The BlaQue Cash Mob program is a community-led event that goals to support local businesses, reminiscent of grocery stores in Jamaica, by encouraging shoppers to go to the shop and spend a certain quantity of cash, roughly $20. BlaQue founder Aleeia Abraham says cash drives are happening across New York City to extend support for local businesses. “I think it’s important to really encourage local shopping habits and strengthen the connections between residents and businesses and Black businesses, especially in Queens,” she said after hosting six events since 2021.

“We’ve been doing this for a while and we’ve found that it really helps the community discover new businesses that they may not have known existed.”

As a result, crowds increase sales and strengthen social bonds for independent businesses.

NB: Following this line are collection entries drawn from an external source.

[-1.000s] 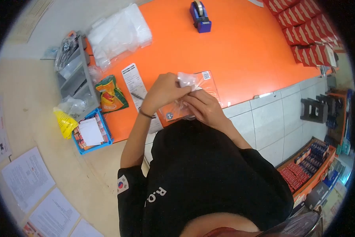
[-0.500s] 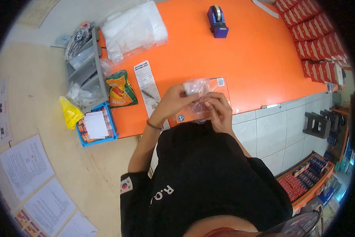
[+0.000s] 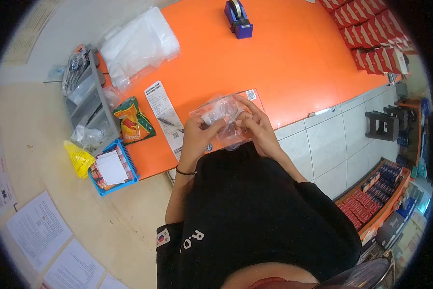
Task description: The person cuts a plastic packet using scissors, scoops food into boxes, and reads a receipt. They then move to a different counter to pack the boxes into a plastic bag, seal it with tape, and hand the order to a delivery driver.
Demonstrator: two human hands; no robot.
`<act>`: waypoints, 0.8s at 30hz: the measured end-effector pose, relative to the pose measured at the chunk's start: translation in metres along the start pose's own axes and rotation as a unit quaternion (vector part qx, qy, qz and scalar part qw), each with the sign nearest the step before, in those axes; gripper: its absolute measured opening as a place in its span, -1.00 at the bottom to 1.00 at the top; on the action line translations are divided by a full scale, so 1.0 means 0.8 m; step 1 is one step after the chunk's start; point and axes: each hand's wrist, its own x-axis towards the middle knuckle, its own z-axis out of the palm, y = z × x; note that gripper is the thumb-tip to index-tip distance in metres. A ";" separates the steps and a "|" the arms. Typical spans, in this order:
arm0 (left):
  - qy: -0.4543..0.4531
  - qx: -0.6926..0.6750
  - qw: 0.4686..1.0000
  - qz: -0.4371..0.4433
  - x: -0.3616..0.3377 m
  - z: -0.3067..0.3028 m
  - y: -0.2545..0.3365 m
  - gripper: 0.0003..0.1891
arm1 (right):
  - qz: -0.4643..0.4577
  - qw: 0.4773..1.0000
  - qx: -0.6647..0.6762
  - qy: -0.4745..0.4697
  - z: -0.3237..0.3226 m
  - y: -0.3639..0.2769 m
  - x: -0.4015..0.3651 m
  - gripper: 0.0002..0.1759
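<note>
A clear crinkled plastic bag [image 3: 222, 109] is between my hands, over a flat clear-covered sheet with a QR code [image 3: 251, 95] at the front edge of the orange counter. My left hand [image 3: 199, 137] pinches the bag's left side between thumb and fingers. On the other side, my right hand [image 3: 257, 127] has its thumb and fingers closed on the bag, the index finger raised along its top. Left of my left hand lies a printed receipt [image 3: 161, 103] with a pen [image 3: 168, 123] on it. What is inside the bag is hard to make out.
The orange counter [image 3: 284, 62] bears a blue tape dispenser [image 3: 239, 20], white plastic bags [image 3: 138, 45], a green-orange packet [image 3: 133, 123], a grey tray [image 3: 95, 108] and a blue basket [image 3: 135, 177]. Red boxes [image 3: 377, 31] are stacked at the upper right.
The view has shifted, so the counter items appear further left. My hands have moved apart slightly, the bag looks more spread and bunched, and my right index finger has lifted.
</note>
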 end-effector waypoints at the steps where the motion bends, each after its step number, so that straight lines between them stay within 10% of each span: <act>1: 0.004 -0.004 1.000 -0.001 -0.001 0.001 0.001 -0.76 | -0.002 1.000 0.006 0.005 0.001 0.000 -0.001 -0.34; 15: -0.013 0.095 0.995 -0.014 -0.007 -0.009 0.011 -0.75 | -0.013 1.000 -0.021 0.016 0.006 -0.001 0.004 -0.43; 24: -0.029 0.336 0.919 0.204 -0.007 -0.012 0.011 -0.69 | 0.041 0.998 -0.054 -0.014 -0.010 0.001 0.015 -0.88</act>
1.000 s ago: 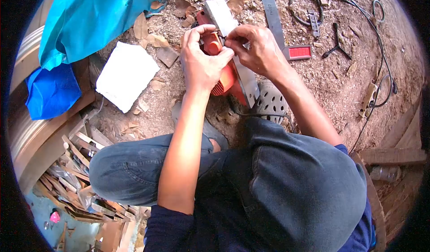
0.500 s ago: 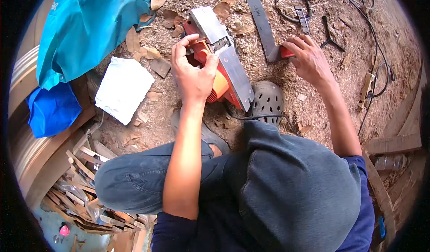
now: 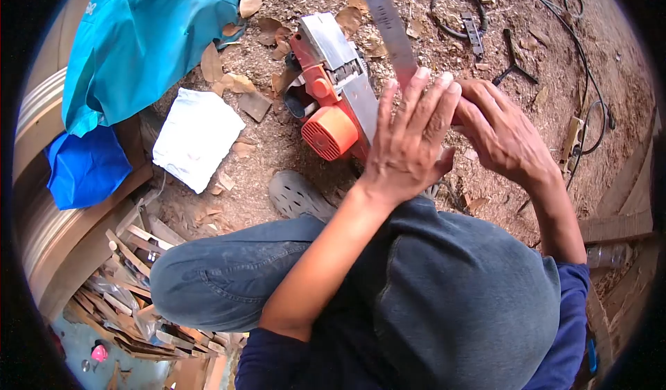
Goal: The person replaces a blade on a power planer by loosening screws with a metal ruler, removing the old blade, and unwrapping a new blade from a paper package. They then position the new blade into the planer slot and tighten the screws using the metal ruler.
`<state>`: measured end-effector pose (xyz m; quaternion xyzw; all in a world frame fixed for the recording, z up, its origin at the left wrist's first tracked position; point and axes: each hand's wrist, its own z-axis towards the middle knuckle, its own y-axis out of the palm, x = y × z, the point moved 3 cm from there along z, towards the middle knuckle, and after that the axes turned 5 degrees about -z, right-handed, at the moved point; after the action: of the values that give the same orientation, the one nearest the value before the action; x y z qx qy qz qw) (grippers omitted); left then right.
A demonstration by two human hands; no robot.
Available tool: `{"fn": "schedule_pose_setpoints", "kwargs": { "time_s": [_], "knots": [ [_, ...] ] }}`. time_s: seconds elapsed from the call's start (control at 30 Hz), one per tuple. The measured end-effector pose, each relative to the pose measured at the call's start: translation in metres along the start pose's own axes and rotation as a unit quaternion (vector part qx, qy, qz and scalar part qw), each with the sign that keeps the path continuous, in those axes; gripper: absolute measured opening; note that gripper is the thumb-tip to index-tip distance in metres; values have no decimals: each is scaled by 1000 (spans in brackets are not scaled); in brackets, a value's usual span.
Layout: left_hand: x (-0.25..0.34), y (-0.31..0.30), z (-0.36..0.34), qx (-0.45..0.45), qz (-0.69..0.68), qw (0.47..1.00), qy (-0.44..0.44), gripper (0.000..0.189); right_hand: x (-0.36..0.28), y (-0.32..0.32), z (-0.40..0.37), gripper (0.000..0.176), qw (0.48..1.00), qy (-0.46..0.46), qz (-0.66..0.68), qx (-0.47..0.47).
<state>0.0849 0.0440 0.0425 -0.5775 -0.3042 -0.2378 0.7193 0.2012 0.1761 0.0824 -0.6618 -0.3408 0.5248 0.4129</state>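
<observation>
A try square's steel blade points up and away from me, its lower end hidden behind my fingers. My right hand is closed around its handle, which is mostly covered; only a hint of red shows. My left hand lies across the lower end of the blade and the handle, fingers stretched out and touching them. Left of the hands, an orange electric hand planer rests on its side on the ground, with its metal sole facing right. My left hand partly covers the planer's lower end.
Sawdust and dry leaves cover the ground. A teal cloth, a white folded cloth and a blue cloth bag lie left. Black cable, a three-armed black tool and a metal strip lie right. Scrap wood is piled lower left.
My left hand has left the planer and moved right onto the try square. The right hand has shifted slightly, still on the handle. My left foot now shows more.
</observation>
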Motion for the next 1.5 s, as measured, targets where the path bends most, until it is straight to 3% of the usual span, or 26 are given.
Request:
{"fn": "schedule_pose_setpoints", "kwargs": {
  "time_s": [0.13,0.2,0.3,0.33,0.4,0.47,0.53,0.6,0.73,0.8,0.93,1.2,1.5],
  "knots": [
    [-4,0,-6,8,11,1000,3,90,-16,-14,-1,41,997,-25,70,8],
    [-12,-11,-3,11,8,1000,-15,84,-20,-13,-1,40,996,-34,74,25],
    [-14,-19,0,9,36,999,38,66,-10,-11,0,52,983,-32,179,32],
    [-13,-23,0,10,37,999,37,66,-4,-21,7,53,952,-29,286,108],
    [-13,-29,-2,-52,19,998,19,65,25,13,13,46,825,119,503,226],
    [-16,-28,-8,-40,37,998,41,60,54,51,29,41,872,241,402,142],
    [-15,-29,-17,-48,-7,998,29,59,52,87,56,36,852,303,423,63],
    [-17,-26,-25,-34,-1,999,35,59,40,126,76,33,792,346,503,-21],
    [-21,-23,-27,-62,8,997,35,62,25,151,107,32,794,391,463,-43],
    [-22,-20,-27,-81,13,996,36,63,32,156,114,32,803,408,434,-1],
    [-26,-13,-27,-97,-10,995,9,67,32,148,121,32,822,396,409,-25],
    [-32,-5,-33,-106,0,994,2,68,30,152,118,31,783,417,461,-38],
    [-34,-8,-36,-129,2,991,-17,70,27,150,117,33,798,423,428,-44]
  ]
}}
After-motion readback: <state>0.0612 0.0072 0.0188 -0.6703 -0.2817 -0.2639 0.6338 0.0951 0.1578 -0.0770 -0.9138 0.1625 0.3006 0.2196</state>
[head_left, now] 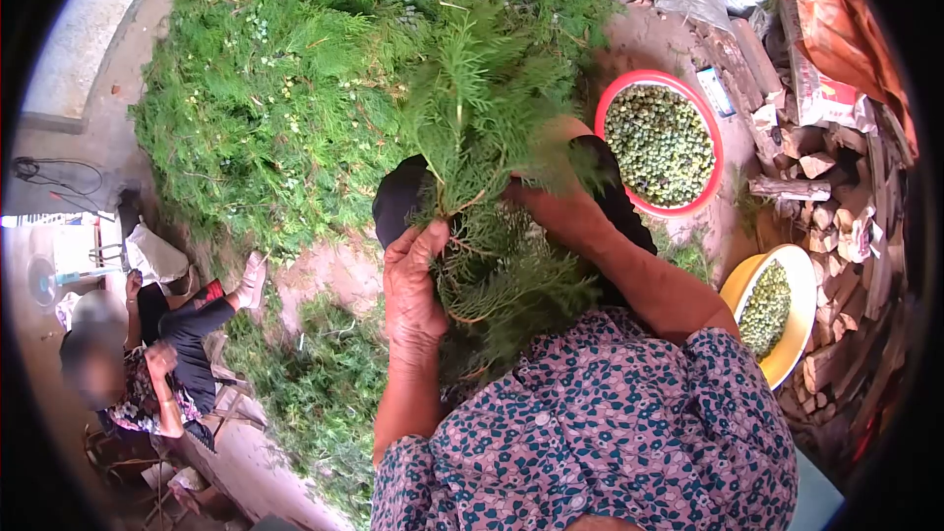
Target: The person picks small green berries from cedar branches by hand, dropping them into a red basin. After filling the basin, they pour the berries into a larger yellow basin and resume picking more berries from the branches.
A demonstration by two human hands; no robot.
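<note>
My left hand pinches the woody stem of a leafy green conifer branch between thumb and fingers, above my lap. Its feathery sprays stretch up past my knees and hang down over my dark trousers. My right hand reaches into the foliage on the branch's right side. Leaves and motion blur hide those fingertips, so I cannot make out what they grip. Beyond my knees lies a large heap of cut conifer branches, dotted with small pale-green cones.
To the right, a red-rimmed basin and a yellow basin hold small green cones. Stacked firewood and an orange sack line the right edge. More branches lie at left, near a seated person.
</note>
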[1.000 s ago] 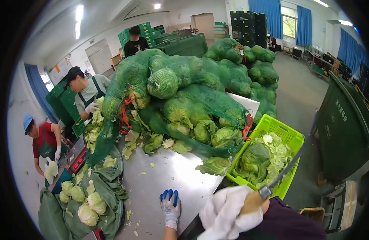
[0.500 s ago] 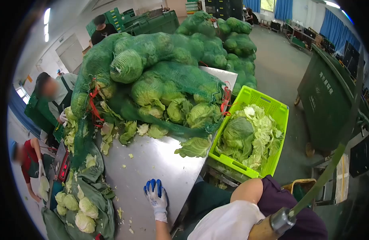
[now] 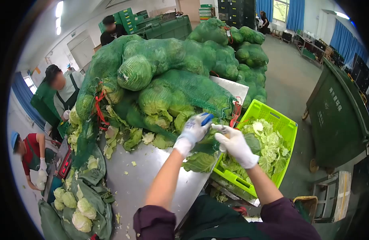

Earnest Foods opened in 2021 after recognizing the necessity for fresh produce in the world. As residents struggled to seek out fresh food, Abraham defines the shop as “an invaluable part of the southeast Queens community.” “There’s really nowhere to go in Queens, especially Black-owned businesses in Queens, to find something healthier to eat. We need to keep these businesses open,” she said.

“So someone just needs to make everyone aware that these companies exist and how to keep the dollars in our community. Organizing this cash crowd not only encourages people to buy, but also shows where our collective dollars stand, how it helps sustain businesses and directly serves and uplifts our community.”

The event will happen on November 24 from 2:00 p.m. to 4:00 p.m. at 123-01 Merrick Blvd in St. Albans. According to the shop’s co-owner, Earnest Flowers, he has partnered with several other Black-owned brands in the world to sell his products at the shop. Flowers is comfortable that his neighbors can come to his supermarket to purchase organic food and goods from local vendors like Celeste Sassine, owner of Sassy Sweet Vegan Treats.

At the grand opening three years ago which was visited by over 350 viewersSassine stated that the collaboration was “super, super, super exciting” to the purpose that the majority of the products were off the shelves inside hours.